--- DATA SEGMENT ---
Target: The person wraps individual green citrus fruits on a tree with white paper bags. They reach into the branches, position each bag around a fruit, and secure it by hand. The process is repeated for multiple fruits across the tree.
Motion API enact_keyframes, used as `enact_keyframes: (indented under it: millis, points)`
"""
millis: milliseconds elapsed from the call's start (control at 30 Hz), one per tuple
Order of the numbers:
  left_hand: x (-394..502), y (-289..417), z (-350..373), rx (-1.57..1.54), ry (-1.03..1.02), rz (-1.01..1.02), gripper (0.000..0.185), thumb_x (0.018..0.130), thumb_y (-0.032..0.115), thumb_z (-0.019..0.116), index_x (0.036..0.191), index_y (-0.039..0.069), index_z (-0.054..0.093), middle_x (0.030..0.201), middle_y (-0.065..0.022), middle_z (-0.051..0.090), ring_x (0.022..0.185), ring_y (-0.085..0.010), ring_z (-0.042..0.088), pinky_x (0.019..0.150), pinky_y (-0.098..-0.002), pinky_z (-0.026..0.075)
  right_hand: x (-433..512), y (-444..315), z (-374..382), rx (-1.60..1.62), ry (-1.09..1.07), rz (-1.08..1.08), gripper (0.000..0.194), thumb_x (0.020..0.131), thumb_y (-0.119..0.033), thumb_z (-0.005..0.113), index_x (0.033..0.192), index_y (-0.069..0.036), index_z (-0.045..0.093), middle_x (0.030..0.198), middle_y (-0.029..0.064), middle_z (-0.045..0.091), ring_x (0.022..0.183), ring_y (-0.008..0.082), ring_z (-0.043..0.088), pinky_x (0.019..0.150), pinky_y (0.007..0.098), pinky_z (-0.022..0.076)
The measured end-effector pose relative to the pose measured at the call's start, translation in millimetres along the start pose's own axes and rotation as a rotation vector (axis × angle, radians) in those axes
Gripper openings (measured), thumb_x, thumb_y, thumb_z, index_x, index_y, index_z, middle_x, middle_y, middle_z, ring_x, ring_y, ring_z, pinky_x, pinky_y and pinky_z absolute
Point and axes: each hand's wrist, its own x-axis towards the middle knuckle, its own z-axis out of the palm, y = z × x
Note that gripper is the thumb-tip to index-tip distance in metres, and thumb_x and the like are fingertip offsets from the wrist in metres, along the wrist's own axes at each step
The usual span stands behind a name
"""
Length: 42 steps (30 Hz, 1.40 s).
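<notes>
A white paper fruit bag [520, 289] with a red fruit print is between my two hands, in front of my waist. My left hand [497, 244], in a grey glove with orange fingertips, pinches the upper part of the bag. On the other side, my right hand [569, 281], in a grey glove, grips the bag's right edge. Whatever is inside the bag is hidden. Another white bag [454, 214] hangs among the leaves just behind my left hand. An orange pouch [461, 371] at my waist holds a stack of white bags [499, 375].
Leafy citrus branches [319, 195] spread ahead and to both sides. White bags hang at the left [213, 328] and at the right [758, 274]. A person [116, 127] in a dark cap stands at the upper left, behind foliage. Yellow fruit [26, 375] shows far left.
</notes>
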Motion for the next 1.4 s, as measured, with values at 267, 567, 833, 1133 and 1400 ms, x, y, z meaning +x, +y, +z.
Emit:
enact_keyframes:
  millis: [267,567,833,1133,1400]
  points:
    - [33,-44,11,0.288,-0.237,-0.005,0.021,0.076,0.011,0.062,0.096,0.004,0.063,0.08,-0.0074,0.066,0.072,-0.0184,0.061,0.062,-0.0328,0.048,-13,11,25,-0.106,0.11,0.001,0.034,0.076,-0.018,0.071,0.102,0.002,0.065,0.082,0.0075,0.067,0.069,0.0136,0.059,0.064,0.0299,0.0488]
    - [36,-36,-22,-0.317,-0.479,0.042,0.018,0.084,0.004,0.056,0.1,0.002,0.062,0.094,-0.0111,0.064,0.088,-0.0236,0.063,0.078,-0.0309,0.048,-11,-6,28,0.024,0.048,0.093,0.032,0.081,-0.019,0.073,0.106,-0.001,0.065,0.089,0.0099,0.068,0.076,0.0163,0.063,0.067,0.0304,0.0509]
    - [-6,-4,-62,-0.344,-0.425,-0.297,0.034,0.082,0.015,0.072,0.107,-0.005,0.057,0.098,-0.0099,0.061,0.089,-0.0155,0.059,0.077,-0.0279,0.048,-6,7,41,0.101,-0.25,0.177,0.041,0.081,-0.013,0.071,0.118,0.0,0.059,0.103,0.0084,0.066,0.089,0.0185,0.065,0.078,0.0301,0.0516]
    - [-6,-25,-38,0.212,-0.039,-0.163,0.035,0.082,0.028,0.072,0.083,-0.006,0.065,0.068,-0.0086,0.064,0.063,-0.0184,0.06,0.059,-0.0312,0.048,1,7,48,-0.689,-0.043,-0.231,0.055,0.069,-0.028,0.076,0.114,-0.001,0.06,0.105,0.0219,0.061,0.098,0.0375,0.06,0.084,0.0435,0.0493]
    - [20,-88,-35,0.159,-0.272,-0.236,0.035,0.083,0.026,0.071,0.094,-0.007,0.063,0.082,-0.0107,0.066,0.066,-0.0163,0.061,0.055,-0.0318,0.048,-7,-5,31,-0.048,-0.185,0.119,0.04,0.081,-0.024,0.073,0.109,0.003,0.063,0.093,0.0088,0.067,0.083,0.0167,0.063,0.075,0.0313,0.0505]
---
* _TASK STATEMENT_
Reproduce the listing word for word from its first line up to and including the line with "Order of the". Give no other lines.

* _WRITTEN ANSWER_
Target: The person wraps individual green citrus fruits on a tree with white paper bags. They reach into the branches, position each bag around a fruit, and secure it by hand. The process is repeated for multiple fruits across the tree.
Motion API enact_keyframes, used as `enact_keyframes: (indented under it: millis, points)`
"""
millis: milliseconds elapsed from the call's start (control at 30 Hz), one per tuple
Order of the numbers:

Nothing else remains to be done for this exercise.